Squats may be a fabulous way to strengthen your butt, let’s admit it, you can easily get bored of just bending up and down. There are variations, sure. But, squats aren’t for everyone. Enter wall sits, an easy butt-strengthening exercise that you can do anywhere. Exercise minimalists, rejoice! You can do this three-step workout anywhere, anytime–because all you need is a flat wall. Not to mention, you can find it anywhere and there’s no barrier for this morning routine.
All of the exercises that we are talking about today are great for sculpting your thighs, butts, calves, and upper body too. These exercises are easy on your knees and back, and can be done by anyone.

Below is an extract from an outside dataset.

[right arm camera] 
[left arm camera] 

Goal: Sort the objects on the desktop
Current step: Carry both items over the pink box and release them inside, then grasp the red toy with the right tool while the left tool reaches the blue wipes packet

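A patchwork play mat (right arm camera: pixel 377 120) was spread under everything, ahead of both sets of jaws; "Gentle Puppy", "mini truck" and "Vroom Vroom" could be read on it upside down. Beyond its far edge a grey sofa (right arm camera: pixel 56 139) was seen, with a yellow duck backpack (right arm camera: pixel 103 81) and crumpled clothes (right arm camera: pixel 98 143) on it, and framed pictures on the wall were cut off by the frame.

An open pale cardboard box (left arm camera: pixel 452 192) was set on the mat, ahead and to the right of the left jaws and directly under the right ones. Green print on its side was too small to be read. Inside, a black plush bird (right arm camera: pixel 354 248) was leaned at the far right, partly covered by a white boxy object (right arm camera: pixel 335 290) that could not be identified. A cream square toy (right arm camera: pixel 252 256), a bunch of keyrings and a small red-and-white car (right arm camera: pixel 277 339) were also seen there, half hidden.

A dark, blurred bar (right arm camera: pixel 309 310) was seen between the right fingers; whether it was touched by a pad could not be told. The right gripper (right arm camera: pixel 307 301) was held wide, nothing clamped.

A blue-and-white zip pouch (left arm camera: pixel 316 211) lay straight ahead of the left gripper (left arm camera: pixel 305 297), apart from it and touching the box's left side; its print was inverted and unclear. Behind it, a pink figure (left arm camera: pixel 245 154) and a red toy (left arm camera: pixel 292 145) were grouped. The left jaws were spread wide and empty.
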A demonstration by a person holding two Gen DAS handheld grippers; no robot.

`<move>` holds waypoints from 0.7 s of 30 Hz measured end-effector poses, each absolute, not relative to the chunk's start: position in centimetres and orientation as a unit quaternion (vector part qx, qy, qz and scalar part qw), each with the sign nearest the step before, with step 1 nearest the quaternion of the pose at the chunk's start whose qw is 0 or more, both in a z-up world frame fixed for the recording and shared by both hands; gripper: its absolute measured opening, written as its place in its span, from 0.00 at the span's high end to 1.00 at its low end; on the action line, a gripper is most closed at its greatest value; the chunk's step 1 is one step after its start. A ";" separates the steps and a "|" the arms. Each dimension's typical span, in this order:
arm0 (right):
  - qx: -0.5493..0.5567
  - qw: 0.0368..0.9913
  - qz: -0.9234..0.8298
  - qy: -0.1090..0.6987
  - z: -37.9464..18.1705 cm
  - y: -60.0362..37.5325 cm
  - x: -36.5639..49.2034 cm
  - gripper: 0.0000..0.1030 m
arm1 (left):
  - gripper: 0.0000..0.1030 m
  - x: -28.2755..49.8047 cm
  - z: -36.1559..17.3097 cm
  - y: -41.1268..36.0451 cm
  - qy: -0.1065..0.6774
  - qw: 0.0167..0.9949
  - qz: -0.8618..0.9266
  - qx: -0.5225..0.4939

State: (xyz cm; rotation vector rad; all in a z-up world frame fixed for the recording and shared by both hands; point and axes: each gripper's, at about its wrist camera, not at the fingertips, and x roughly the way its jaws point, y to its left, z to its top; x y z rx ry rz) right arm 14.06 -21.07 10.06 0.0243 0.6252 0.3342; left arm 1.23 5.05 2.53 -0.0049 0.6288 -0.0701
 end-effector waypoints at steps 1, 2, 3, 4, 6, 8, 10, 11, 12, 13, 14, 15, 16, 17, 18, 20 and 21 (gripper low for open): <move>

So ready, sweat, strengthen!
The No-Equipment Wall Workout
Do these moves three times a week on alternate days, and be ready: They’re hard. But your body will be, too.
Wall Sits
How it’s done: You basically have to sit without a chair, but with the help of a wall. Start by leaning against the wall with your feet shoulder-width apart. Now, put your feet forward and go down as you do so, keep leaning against the wall. You have to slowly slide down the wall with your back pressed against it until your legs are bent at a right angle. Your thighs should be parallel to the ground for your muscles to get a good workout. Hold this position for 20-30 seconds. Increase the hold time to 60 seconds by repeating this exercise every alternate day.
Works: shoulders, upper back, abs, butt, thighs
Wall Drives Variation
How it’s done: Place your hands on a wall, arms straight, and lean forward so your body forms a straight line from head to heels. Drive your left knee up and immediately repeat with your right leg. Continue alternating as quickly as possible.
This one is a kick-ass cardio workout that would keep you on your toes without even leaving the house.
Wall Push-Ups
How it’s done: Stand a few feet away from a wall. Place your hands just wider than your shoulders on the wall. With your arms parallel to your sides, bend your elbows and lower your body towards the wall until your elbows are at 90-degree angles. Keep moving your hands up and down alternatively. Return and repeat, making sure your back is kept straight. This exercise strengthens the upper body and core along with the triceps.